▶ _Task statement_: The expected output is the data below, restated word for word.

(Stored dataset items)

--- START ---

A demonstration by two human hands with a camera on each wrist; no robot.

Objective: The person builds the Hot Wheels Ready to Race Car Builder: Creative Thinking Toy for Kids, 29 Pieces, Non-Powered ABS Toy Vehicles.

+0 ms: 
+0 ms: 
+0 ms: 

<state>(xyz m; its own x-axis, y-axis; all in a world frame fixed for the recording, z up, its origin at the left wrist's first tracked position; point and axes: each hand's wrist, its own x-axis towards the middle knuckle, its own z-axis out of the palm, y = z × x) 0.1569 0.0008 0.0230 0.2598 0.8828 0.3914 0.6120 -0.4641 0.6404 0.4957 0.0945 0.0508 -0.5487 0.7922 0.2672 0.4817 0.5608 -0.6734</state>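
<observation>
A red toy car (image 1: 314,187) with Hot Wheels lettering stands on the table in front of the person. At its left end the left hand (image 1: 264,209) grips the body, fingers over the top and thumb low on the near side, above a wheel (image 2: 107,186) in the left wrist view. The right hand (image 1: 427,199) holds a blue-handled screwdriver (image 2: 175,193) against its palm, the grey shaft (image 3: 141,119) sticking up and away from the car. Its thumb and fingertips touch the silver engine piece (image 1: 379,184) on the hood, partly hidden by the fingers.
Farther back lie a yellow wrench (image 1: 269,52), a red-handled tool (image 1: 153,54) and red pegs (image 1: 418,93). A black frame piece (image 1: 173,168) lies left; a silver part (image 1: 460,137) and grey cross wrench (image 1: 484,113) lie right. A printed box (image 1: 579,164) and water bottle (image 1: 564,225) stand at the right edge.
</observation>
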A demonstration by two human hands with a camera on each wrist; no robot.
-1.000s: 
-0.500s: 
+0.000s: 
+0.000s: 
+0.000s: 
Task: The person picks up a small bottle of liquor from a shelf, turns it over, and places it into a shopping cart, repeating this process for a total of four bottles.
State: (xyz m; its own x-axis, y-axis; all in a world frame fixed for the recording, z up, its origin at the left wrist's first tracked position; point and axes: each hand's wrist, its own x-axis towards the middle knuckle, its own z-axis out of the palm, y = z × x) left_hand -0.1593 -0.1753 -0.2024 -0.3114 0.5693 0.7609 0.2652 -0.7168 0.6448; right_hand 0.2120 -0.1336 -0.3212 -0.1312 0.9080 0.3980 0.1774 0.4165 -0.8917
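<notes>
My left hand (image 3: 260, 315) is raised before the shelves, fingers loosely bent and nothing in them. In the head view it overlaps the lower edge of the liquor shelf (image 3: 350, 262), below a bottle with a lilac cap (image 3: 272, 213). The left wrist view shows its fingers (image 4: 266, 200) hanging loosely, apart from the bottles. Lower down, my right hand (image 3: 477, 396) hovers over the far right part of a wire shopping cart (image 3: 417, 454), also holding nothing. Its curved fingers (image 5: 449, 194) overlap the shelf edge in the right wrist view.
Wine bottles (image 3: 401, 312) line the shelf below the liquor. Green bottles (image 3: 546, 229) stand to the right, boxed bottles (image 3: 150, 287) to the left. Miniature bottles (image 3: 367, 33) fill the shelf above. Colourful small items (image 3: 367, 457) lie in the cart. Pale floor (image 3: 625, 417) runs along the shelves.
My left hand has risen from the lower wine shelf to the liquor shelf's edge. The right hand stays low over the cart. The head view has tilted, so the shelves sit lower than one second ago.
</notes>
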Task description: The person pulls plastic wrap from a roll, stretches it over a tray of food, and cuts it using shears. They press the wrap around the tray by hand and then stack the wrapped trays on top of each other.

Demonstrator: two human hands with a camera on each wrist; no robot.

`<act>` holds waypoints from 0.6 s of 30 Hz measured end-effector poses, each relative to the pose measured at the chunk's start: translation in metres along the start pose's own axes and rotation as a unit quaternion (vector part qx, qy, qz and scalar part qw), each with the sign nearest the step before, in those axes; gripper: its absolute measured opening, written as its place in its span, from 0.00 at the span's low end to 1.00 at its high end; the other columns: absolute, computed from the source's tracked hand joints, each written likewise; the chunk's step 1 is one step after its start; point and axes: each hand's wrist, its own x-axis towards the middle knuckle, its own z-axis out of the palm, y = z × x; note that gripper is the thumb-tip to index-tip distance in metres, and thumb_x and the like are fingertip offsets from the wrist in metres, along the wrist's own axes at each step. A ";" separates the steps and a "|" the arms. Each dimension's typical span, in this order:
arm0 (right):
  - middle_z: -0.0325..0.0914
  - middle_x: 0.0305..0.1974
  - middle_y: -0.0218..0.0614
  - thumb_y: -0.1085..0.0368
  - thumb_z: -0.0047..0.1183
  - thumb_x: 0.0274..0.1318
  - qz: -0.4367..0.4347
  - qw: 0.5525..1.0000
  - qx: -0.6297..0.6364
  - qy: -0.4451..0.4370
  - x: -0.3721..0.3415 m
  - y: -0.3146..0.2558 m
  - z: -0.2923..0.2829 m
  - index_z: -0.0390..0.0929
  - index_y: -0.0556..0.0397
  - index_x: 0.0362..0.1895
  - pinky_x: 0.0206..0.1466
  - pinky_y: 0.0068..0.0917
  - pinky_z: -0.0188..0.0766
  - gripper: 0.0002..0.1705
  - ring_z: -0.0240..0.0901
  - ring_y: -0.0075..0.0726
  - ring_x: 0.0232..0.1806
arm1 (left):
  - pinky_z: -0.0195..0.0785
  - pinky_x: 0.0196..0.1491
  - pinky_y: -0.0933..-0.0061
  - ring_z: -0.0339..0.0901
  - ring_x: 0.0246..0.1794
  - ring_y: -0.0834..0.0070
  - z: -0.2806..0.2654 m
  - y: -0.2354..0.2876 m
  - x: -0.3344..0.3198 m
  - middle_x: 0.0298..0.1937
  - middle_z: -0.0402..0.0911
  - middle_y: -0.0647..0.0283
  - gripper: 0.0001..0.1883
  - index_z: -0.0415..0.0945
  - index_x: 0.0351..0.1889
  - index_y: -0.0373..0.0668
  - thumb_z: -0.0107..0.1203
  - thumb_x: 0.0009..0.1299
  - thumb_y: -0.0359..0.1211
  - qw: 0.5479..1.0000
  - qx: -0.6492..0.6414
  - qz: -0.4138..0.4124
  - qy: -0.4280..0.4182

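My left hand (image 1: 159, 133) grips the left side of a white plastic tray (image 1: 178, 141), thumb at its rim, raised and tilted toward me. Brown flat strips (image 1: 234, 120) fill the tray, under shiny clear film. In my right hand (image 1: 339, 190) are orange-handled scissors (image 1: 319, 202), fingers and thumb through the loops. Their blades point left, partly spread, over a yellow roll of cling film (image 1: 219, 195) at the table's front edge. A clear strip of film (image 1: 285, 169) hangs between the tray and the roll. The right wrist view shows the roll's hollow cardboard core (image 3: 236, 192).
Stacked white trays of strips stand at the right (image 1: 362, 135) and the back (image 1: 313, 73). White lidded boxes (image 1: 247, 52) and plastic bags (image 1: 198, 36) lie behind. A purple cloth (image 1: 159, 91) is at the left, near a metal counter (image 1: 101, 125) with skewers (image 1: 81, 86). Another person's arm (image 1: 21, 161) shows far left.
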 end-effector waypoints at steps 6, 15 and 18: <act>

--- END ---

▶ _Your solution_:
A demonstration by two human hands with a camera on each wrist; no robot.

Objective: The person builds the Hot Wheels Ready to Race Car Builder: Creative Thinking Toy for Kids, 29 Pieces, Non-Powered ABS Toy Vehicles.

+0 ms: 
+0 ms: 
+0 ms: 

<state>(xyz m; its own x-axis, y-axis; all in a world frame fixed for the recording, z up, its origin at the left wrist's first tracked position; point and axes: each hand's wrist, its own x-axis towards the middle knuckle, its own z-axis out of the palm, y = z × x) 0.1569 0.0008 0.0230 0.2598 0.8828 0.3914 0.6120 -0.4641 0.6404 0.4957 0.0945 0.0508 -0.5487 0.7922 0.2672 0.4817 0.5608 -0.6734</state>
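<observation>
A red toy car (image 1: 314,187) with Hot Wheels lettering stands on the table in front of the person. At its left end the left hand (image 1: 264,209) grips the body, fingers over the top and thumb low on the near side, above a wheel (image 2: 107,186) in the left wrist view. The right hand (image 1: 427,199) holds a blue-handled screwdriver (image 2: 175,193) against its palm, the grey shaft (image 3: 141,119) sticking up and away from the car. Its thumb and fingertips touch the silver engine piece (image 1: 379,184) on the hood, partly hidden by the fingers.
Farther back lie a yellow wrench (image 1: 269,52), a red-handled tool (image 1: 153,54) and red pegs (image 1: 418,93). A black frame piece (image 1: 173,168) lies left; a silver part (image 1: 460,137) and grey cross wrench (image 1: 484,113) lie right. A printed box (image 1: 579,164) and water bottle (image 1: 564,225) stand at the right edge.
</observation>
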A demonstration by two human hands with a camera on each wrist; no robot.
-1.000s: 
-0.500s: 
+0.000s: 
+0.000s: 
+0.000s: 
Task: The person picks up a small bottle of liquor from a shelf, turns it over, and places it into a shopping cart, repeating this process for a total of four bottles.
State: (xyz m; its own x-axis, y-axis; all in a world frame fixed for the recording, z up, its origin at the left wrist's first tracked position; point and axes: each hand's wrist, its own x-axis towards the middle knuckle, its own z-axis out of the palm, y = z × x) left_hand -0.1593 -0.1753 -0.2024 -0.3114 0.5693 0.7609 0.2652 -0.7168 0.6448; right_hand 0.2120 -0.1336 -0.3212 -0.1312 0.9080 0.3980 0.1774 0.4165 -0.8917
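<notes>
My left hand (image 3: 260, 315) is raised before the shelves, fingers loosely bent and nothing in them. In the head view it overlaps the lower edge of the liquor shelf (image 3: 350, 262), below a bottle with a lilac cap (image 3: 272, 213). The left wrist view shows its fingers (image 4: 266, 200) hanging loosely, apart from the bottles. Lower down, my right hand (image 3: 477, 396) hovers over the far right part of a wire shopping cart (image 3: 417, 454), also holding nothing. Its curved fingers (image 5: 449, 194) overlap the shelf edge in the right wrist view.
Wine bottles (image 3: 401, 312) line the shelf below the liquor. Green bottles (image 3: 546, 229) stand to the right, boxed bottles (image 3: 150, 287) to the left. Miniature bottles (image 3: 367, 33) fill the shelf above. Colourful small items (image 3: 367, 457) lie in the cart. Pale floor (image 3: 625, 417) runs along the shelves.
My left hand has risen from the lower wine shelf to the liquor shelf's edge. The right hand stays low over the cart. The head view has tilted, so the shelves sit lower than one second ago.
</notes>
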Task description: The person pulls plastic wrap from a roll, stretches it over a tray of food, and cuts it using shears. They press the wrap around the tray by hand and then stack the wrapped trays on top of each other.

Demonstrator: two human hands with a camera on each wrist; no robot.

`<act>` holds waypoints from 0.6 s of 30 Hz measured end-effector poses, each relative to the pose measured at the chunk's start: translation in metres along the start pose's own axes and rotation as a unit quaternion (vector part qx, qy, qz and scalar part qw), each with the sign nearest the step before, in those axes; gripper: its absolute measured opening, written as its place in its span, from 0.00 at the span's low end to 1.00 at its high end; the other columns: absolute, computed from the source's tracked hand joints, each written likewise; the chunk's step 1 is one step after its start; point and axes: each hand's wrist, its own x-axis towards the middle knuckle, its own z-axis out of the palm, y = z × x; note that gripper is the thumb-tip to index-tip distance in metres, and thumb_x and the like are fingertip offsets from the wrist in metres, along the wrist's own axes at each step. A ";" separates the steps and a "|" the arms. Each dimension's typical span, in this order:
arm0 (right):
  - middle_z: -0.0325..0.0914
  - middle_x: 0.0305..0.1974
  - middle_y: -0.0218..0.0614
  - thumb_y: -0.1085..0.0368
  - thumb_z: -0.0047..0.1183
  - thumb_x: 0.0274..0.1318
  - qz: -0.4367..0.4347
  - qw: 0.5525..1.0000
  - qx: -0.6297..0.6364
  - qy: -0.4451..0.4370
  - x: -0.3721..0.3415 m
  - y: -0.3146..0.2558 m
  - z: -0.2923..0.2829 m
  - index_z: -0.0390..0.0929
  - index_y: -0.0556..0.0397
  - index_x: 0.0362..0.1895
  - pinky_x: 0.0206..0.1466
  - pinky_y: 0.0068..0.0917
  - pinky_z: -0.0188..0.0766
  - gripper: 0.0002..0.1705
  - ring_z: -0.0240..0.0901
  - ring_y: -0.0075..0.0726
  - ring_x: 0.0232..0.1806
arm1 (left):
  - pinky_z: -0.0195..0.0785
  - pinky_x: 0.0196..0.1491
  - pinky_y: -0.0933..-0.0061
  - ring_z: -0.0339..0.0901
  - ring_x: 0.0246..0.1794
  - ring_y: -0.0834..0.0070
  - z: -0.2806..0.2654 m
  - y: -0.2354..0.2876 m
  - x: -0.3344..0.3198 m
  - middle_x: 0.0298..0.1937
  - middle_z: -0.0402..0.0911
  - middle_y: -0.0647..0.0283
  - gripper: 0.0001..0.1883
  - index_z: -0.0415..0.0945
  - index_x: 0.0351..0.1889
  - index_y: -0.0373..0.0668
  - thumb_z: -0.0107..0.1203
  - thumb_x: 0.0009..0.1299
  - thumb_y: -0.0359..0.1211
  - qw: 0.5479..1.0000
  - qx: -0.6492..0.6414
  - qz: -0.4138..0.4124
  - qy: -0.4280..0.4182

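My left hand (image 1: 159, 133) grips the left side of a white plastic tray (image 1: 178, 141), thumb at its rim, raised and tilted toward me. Brown flat strips (image 1: 234, 120) fill the tray, under shiny clear film. In my right hand (image 1: 339, 190) are orange-handled scissors (image 1: 319, 202), fingers and thumb through the loops. Their blades point left, partly spread, over a yellow roll of cling film (image 1: 219, 195) at the table's front edge. A clear strip of film (image 1: 285, 169) hangs between the tray and the roll. The right wrist view shows the roll's hollow cardboard core (image 3: 236, 192).
Stacked white trays of strips stand at the right (image 1: 362, 135) and the back (image 1: 313, 73). White lidded boxes (image 1: 247, 52) and plastic bags (image 1: 198, 36) lie behind. A purple cloth (image 1: 159, 91) is at the left, near a metal counter (image 1: 101, 125) with skewers (image 1: 81, 86). Another person's arm (image 1: 21, 161) shows far left.
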 end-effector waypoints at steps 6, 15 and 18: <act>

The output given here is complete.